01:10     Chris and Shayna recount how they met and what draws them to co-create What In God’s Name

03:00     Chris shows some love for the What In God’s Name audience. Our show asks people to think seriously about public questions. 

04:10     Chris recounts this local New Hampshire church’s response to the mass shootings this summer in El Paso and Dayton.

05:57     Mona Brooks shares her participation in the project. How is the question Do I make a difference? one of the questions that gives rise to religion?

09:12     Mona shares an invitation she makes to anyone who walks into her gallery, and the reason for the invitation. Does her reading of our human need ring true to you?

10:26     Can the exercise of human creativity unwind the life-denying power of destruction? What kinds of teaching do elders need to engage in, to help young people understand the human capability for both creation and destruction?
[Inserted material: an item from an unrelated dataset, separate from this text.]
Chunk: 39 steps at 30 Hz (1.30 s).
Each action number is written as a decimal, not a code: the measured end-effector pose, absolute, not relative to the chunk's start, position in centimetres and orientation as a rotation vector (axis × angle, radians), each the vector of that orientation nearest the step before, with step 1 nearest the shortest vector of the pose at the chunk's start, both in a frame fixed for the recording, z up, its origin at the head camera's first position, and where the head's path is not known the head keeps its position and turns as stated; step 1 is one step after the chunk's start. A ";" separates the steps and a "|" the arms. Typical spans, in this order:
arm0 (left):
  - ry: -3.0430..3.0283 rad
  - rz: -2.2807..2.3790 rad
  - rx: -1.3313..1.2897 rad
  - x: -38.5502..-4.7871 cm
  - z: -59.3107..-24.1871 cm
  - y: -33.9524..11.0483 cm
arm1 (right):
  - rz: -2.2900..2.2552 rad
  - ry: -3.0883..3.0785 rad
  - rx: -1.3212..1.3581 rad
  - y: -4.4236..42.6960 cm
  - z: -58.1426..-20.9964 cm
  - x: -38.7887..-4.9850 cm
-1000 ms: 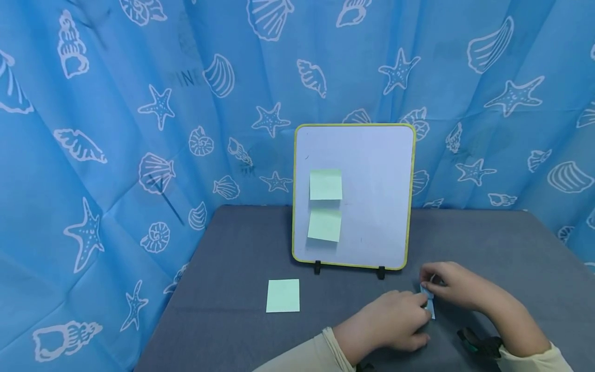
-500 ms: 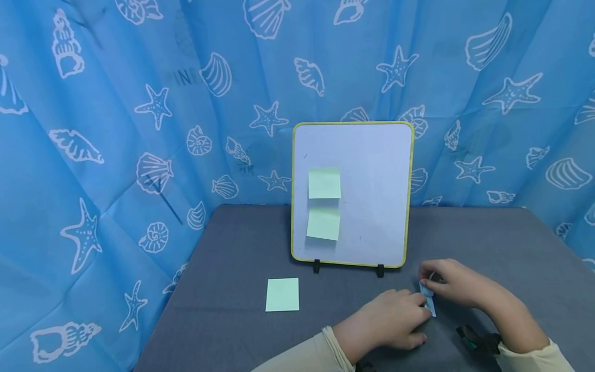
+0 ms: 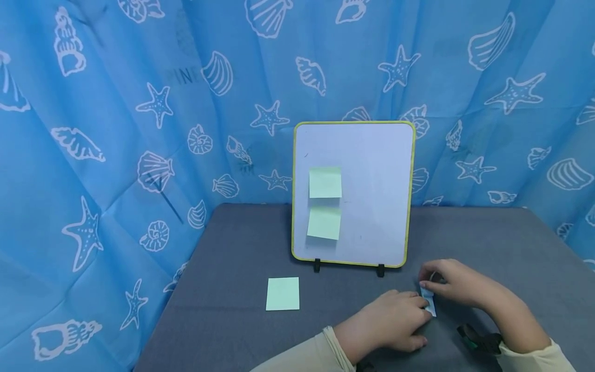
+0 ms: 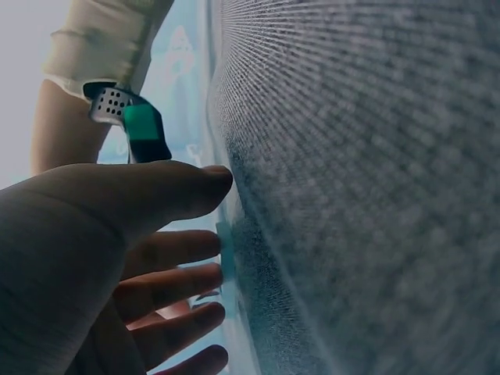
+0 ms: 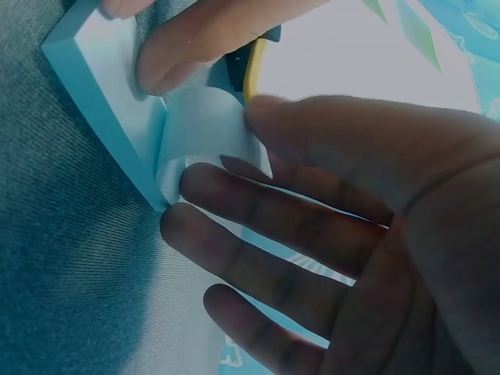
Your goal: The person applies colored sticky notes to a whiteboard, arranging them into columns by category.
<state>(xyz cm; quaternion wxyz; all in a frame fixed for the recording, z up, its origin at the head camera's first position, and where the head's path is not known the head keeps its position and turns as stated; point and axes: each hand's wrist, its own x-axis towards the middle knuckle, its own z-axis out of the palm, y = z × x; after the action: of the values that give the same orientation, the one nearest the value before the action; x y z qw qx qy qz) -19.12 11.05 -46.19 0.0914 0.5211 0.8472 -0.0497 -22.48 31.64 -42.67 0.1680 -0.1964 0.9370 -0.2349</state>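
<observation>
Right fingers pinch a curled sheet; spread left fingers touch its pad.

From my head, the view looks forward and down from well back, taking in the desk, whiteboard, my left hand and right hand. My left wrist view's super close, tipped sideways, skimming low along the desk; the right one's right up on the note pad, sharing that and some whiteboard with the head view.
</observation>
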 end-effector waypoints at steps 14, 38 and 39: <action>2.520 -0.096 1.553 -19.3 -46.0 10.7 | -0.721 2.688 -0.649 32.2 -42.4 -22.2; 2.534 -0.077 1.493 -19.0 -46.1 11.0 | -0.707 2.764 -0.612 33.0 -41.5 -21.8; 2.533 -0.074 1.490 -19.0 -46.0 11.0 | -0.702 2.775 -0.609 33.0 -41.5 -21.8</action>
<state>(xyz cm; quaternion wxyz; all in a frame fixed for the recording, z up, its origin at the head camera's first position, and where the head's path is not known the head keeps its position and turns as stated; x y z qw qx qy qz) -19.02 11.03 -46.03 0.1010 0.5042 0.8573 -0.0251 -21.83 32.99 -41.46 0.1075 -0.2069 0.9427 -0.2386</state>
16:54     Shayna talks about the physical dimension of making the crosses, and planting them in the ground. Why is the physicality of these acts important?

18:20     Sarah Ellis shares that she was motivated by words that conveyed hope and resolve. How important is it for us to encourage one another?

20:22     Sarah observes that the culture of fear might be new to those who have lived in relative privilege, but that for many people of color, living with fear is not new.

22:09     Sarah emphasizes the importance of making way in the world that is grounded in love. Is that possible? Even if it’s not possible, could it still be worth making the effort?